Intrinsic volumes of convex sets are natural geometric quantities that also play important roles in applications, such as linear inverse problems with convex constraints, and constrained statistical ... [more ▼]

Intrinsic volumes of convex sets are natural geometric quantities that also play important roles in applications, such as linear inverse problems with convex constraints, and constrained statistical inference. It is a well-known fact that, given a closed convex cone $C\subset \mathbb{R}^d$, its conic intrinsic volumes determine a probability measure on the finite set $\{0,1,...d\}$, customarily denoted by $\mathcal{L}(V_C)$. The aim of the present paper is to provide a Berry-Esseen bound for the normal approximation of ${\cal L}(V_C)$, implying a general quantitative central limit theorem (CLT) for sequences of (correctly normalised) discrete probability measures of the type $\mathcal{L}(V_{C_n})$, $n\geq 1$. This bound shows that, in the high-dimensional limit, most conic intrinsic volumes encountered in applications can be approximated by a suitable Gaussian distribution.
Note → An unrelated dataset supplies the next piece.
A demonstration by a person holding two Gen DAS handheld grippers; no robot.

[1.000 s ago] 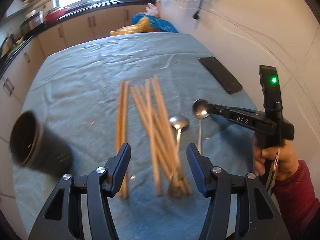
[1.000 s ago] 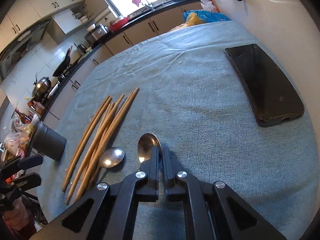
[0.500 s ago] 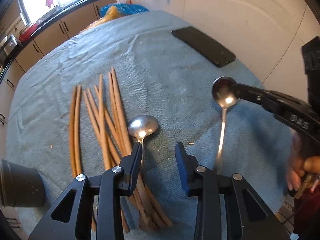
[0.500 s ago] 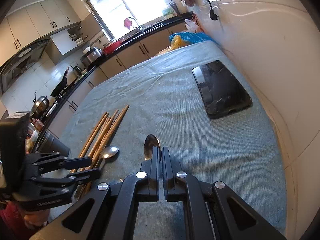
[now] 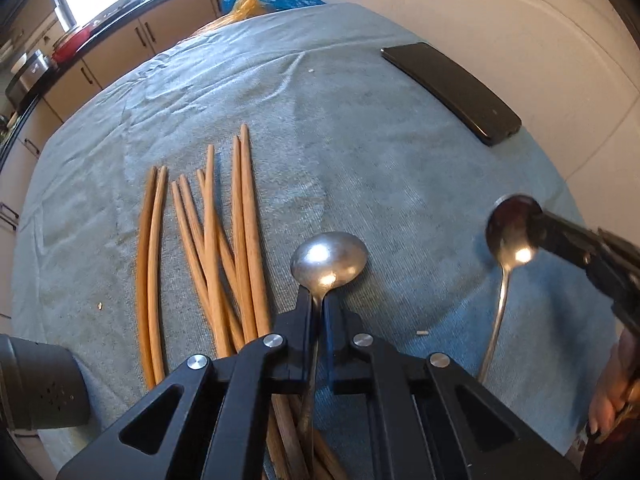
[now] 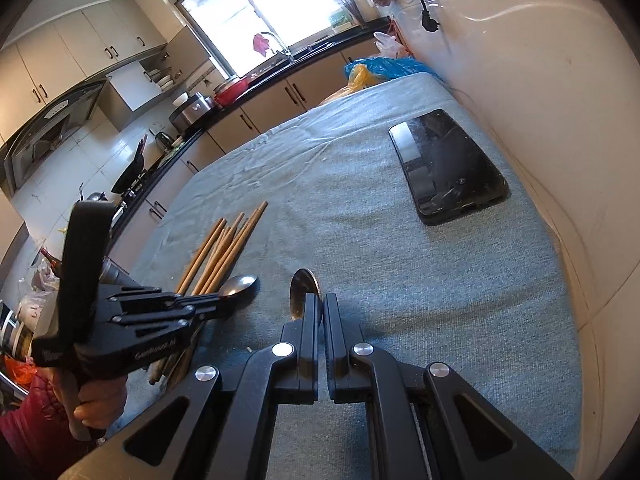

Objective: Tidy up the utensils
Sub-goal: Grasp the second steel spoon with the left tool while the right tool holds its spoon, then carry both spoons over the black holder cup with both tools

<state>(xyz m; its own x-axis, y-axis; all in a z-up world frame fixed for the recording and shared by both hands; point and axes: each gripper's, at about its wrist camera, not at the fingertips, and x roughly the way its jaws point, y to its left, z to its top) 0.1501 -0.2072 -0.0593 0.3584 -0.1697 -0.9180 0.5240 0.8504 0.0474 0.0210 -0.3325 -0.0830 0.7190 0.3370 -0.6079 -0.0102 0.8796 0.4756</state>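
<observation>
The whole setup sits on a table covered with a blue-grey cloth (image 5: pixel 360 128), so that's the landmark here. Near the cloth's far right edge, by the white wall, lies a black phone (image 5: pixel 452 90), flat and well apart from everything else.

Left of the cloth's middle there's a loose bunch of wooden chopsticks (image 5: pixel 224 248), fanned out at the far ends and crossing over each other at the near ends. A dark cup (image 5: pixel 36 384) lies at the cloth's near left edge.

The left gripper (image 5: pixel 318 300) is clamped tight on the neck of a steel spoon (image 5: pixel 328 258), whose bowl faces up just right of the chopsticks. Can't tell if it's lifted off the cloth or still resting on it.

The right gripper (image 6: pixel 321 304) is pinched closed on a second spoon (image 6: pixel 305 286), held up off the cloth with its handle hanging down, right of the first one.
</observation>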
Our approach is based on a variety of techniques, namely: (1) Steiner formulae for closed convex cones, (2) Stein's method and second order Poincar\'e inequality, (3) concentration estimates, and (4) Fourier analysis. Our results explicitly connect the sharp phase transitions, observed in many regularised linear inverse problems with convex constraints, with the asymptotic Gaussian fluctuations of the intrinsic volumes of the associated descent cones. In particular, our findings complete and further illuminate the recent breakthrough discoveries by Amelunxen, Lotz, McCoy and Tropp (2014) and McCoy and Tropp (2014) about the concentration of conic intrinsic volumes and its connection with threshold phenomena. As an additional outgrowth of our work we develop total variation bounds for normal approximations of the lengths of projections of Gaussian vectors on closed convex sets. [less ▲]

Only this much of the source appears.